Le second présupposé inacceptable est celui qui affirme et ne fait qu'affirmer qu'une politique culturelle, parce qu'elle est décidée à Bruxelles au sein d'organes communautaires, est incapable de promouvoir la création culturelle en Wallonie. Seul un sentiment nationaliste déjà aveuglant peut sevir de rationalité à une telle affirmation et faire l'économie d'une réelle analyse des problèmes de politique culturelle au sein de la communauté francophone de Belgique. Si l'on veut arriver à réfléchir sur une politique culturelle promouvant la culture tant à Bruxelles qu'en Wallonie. Si l'on veut définir ce que pourrait être une réelle décentralisation culturelle tant de la Wallonie vers Bruxelles que de Bruxelles vers la Wallonie. Si l'on veut analyser les facteurs qui jusqu'à présent rendent difficile l'implantation de structures théâtrales en Wallonie (notamment les problèmes de capitalisation d'un public dus à l'absence de centre et de concentration des troupes). Si l'on veut véritablement poser la question d'une politique culturelle dans la communauté franophone. Il faut d'abord dépasser cette attitude qui consiste à nommer des coupables de ce qui ne va pas avant d'examiner la réalité. A ce niveau, les intellectuels ont un rôle considérable à jouer et notamment les intellectuels wallons qui aujourd'hui semblent se laisser séduire par l'exemple d'un nationalisme flamand et oublient trop vite ce que celui-ci a de droitier, de populiste et de réactionnaire.

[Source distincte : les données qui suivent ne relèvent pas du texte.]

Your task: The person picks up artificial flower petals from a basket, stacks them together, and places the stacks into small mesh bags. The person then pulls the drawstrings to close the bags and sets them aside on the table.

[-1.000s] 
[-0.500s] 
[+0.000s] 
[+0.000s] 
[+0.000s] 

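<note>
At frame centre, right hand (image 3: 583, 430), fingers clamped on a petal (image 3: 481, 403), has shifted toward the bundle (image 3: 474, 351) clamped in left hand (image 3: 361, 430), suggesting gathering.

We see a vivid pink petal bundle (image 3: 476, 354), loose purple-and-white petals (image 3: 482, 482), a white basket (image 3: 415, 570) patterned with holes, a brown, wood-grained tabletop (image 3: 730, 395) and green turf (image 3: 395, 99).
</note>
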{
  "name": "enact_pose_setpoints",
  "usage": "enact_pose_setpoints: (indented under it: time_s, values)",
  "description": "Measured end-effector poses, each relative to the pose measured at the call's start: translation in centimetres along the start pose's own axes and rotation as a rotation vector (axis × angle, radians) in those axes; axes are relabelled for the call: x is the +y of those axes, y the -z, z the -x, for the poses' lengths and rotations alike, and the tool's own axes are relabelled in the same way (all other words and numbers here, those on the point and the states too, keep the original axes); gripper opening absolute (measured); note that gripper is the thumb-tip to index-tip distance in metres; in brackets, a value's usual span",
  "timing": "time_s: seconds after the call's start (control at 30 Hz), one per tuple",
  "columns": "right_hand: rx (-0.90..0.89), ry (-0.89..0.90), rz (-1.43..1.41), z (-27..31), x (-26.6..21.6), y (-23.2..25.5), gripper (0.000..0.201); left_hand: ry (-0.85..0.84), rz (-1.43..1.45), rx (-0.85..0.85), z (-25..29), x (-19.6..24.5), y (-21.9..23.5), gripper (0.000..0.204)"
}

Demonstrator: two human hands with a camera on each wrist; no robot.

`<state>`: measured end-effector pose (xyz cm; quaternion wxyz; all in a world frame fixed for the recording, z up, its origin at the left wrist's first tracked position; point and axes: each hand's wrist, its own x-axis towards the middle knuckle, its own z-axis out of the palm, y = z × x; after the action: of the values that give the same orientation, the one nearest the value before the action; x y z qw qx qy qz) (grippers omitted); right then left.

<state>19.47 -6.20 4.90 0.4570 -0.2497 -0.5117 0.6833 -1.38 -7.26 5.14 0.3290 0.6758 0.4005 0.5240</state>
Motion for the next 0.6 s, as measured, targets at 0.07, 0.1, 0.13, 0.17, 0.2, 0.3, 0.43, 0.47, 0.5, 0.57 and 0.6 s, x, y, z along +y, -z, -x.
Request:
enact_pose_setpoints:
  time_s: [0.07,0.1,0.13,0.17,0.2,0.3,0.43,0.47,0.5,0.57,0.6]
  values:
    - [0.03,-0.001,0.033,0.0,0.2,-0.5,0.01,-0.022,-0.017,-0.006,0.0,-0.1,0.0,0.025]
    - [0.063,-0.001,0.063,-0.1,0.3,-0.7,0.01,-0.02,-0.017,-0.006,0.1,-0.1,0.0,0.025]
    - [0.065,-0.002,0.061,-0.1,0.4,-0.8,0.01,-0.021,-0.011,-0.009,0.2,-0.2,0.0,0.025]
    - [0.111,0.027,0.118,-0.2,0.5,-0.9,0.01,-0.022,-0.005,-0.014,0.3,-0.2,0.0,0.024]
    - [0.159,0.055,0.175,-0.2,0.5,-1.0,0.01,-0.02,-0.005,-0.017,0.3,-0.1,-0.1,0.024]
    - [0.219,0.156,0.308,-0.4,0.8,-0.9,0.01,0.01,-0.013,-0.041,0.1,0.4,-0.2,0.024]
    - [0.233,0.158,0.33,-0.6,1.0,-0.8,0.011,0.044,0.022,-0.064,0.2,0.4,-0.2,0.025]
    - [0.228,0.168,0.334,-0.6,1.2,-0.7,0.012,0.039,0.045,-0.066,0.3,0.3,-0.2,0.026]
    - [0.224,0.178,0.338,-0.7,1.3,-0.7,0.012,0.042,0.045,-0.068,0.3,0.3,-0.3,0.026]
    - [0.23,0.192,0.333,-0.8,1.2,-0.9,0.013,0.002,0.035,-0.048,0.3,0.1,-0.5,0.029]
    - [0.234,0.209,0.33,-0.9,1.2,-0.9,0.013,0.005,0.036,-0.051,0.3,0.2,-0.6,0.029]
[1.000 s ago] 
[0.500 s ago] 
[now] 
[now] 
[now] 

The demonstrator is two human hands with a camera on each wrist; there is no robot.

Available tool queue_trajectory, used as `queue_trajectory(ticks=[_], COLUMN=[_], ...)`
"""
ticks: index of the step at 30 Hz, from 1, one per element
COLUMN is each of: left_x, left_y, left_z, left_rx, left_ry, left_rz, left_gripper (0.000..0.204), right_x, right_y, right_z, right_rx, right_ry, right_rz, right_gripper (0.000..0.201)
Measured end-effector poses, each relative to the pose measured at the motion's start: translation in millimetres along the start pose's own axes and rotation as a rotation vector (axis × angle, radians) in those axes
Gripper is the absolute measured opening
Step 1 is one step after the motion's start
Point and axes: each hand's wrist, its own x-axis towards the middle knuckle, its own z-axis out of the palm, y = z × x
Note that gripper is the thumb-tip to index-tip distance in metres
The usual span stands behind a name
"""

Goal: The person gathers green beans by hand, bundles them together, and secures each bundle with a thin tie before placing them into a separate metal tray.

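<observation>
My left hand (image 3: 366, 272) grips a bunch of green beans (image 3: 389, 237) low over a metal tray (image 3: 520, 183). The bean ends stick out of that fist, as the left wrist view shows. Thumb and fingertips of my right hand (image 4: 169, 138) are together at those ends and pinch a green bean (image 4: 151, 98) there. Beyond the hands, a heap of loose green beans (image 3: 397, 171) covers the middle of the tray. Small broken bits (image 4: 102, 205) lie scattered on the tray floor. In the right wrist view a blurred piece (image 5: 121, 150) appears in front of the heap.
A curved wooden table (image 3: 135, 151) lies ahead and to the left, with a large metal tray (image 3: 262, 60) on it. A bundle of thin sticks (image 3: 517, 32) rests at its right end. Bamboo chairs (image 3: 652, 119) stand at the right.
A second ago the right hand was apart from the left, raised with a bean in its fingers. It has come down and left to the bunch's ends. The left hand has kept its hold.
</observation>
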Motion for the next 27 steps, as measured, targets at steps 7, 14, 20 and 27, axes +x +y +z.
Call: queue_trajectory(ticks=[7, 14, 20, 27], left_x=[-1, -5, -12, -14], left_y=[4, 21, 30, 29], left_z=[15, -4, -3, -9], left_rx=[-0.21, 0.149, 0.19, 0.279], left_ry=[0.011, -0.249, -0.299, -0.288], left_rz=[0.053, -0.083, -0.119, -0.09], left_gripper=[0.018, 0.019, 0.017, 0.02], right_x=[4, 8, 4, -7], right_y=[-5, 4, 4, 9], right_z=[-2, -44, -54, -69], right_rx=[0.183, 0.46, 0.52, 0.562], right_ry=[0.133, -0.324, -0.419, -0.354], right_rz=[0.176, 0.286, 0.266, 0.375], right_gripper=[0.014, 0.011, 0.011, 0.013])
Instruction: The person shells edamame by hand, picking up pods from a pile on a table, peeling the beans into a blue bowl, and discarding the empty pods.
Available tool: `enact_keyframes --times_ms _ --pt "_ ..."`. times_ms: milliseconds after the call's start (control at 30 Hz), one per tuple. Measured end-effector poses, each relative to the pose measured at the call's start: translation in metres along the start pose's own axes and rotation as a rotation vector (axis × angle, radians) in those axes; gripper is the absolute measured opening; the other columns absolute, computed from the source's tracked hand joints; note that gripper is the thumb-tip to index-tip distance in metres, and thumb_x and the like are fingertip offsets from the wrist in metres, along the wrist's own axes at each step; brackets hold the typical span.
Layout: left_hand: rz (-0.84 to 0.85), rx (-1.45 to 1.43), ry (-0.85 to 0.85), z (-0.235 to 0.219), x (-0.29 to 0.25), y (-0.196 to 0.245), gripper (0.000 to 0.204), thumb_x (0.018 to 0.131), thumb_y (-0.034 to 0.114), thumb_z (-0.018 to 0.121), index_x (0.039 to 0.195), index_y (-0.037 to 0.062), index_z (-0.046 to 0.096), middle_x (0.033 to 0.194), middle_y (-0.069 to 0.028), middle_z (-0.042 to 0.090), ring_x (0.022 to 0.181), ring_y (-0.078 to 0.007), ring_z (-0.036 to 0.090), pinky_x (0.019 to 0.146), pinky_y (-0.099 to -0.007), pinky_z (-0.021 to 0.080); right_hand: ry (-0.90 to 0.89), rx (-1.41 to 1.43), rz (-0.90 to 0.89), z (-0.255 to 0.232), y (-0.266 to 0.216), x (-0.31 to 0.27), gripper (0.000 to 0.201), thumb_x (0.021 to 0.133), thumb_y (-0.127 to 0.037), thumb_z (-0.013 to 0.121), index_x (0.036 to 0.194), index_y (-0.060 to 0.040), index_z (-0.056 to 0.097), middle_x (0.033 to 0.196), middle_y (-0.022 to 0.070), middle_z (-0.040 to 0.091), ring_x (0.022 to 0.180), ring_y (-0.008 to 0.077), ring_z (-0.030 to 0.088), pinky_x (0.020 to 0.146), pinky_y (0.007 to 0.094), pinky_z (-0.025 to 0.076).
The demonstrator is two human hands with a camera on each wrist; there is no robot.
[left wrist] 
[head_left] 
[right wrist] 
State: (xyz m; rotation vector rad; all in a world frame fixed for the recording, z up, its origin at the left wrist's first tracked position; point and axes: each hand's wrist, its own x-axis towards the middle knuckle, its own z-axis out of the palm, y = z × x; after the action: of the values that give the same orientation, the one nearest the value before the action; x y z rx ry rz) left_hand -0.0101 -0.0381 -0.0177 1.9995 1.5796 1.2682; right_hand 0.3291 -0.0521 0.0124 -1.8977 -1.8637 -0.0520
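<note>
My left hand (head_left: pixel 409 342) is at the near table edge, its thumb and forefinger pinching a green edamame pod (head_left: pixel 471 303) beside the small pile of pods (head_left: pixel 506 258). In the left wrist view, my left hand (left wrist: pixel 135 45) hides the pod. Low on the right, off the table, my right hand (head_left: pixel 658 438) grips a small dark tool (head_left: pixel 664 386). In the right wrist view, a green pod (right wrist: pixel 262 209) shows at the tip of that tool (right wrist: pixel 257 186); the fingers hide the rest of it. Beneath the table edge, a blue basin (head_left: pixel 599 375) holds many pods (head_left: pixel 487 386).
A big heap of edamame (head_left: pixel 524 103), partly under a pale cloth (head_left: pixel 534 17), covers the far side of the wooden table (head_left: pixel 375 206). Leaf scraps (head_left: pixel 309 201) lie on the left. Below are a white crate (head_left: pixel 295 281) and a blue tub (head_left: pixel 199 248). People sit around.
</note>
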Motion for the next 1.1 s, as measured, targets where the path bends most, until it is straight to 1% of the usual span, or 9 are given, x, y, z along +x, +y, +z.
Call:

Si les intellectuels wallons ont une tâche urgente en ce moment historique, c'est bien précisément de penser dans le cadre de la régionalisation politique une création et un développement culturels qui ne tombent pas dans les pièges du nationalisme. Pour être à la hauteur de cette tâche, la première chose est de ne pas démissionner de cette fonction critique qui définit l'intellectuel et de cesser de jouer le rôle dangereux des D'Annunzio d'une Wallonie qui devrait se libérer du dominateur bruxellois pour construire son identité culturelle.
Luc et Jean-Pierre Dardenne, cinéastes de Wallonie
Carte blanche, Le Soir, 19 décembre 1983.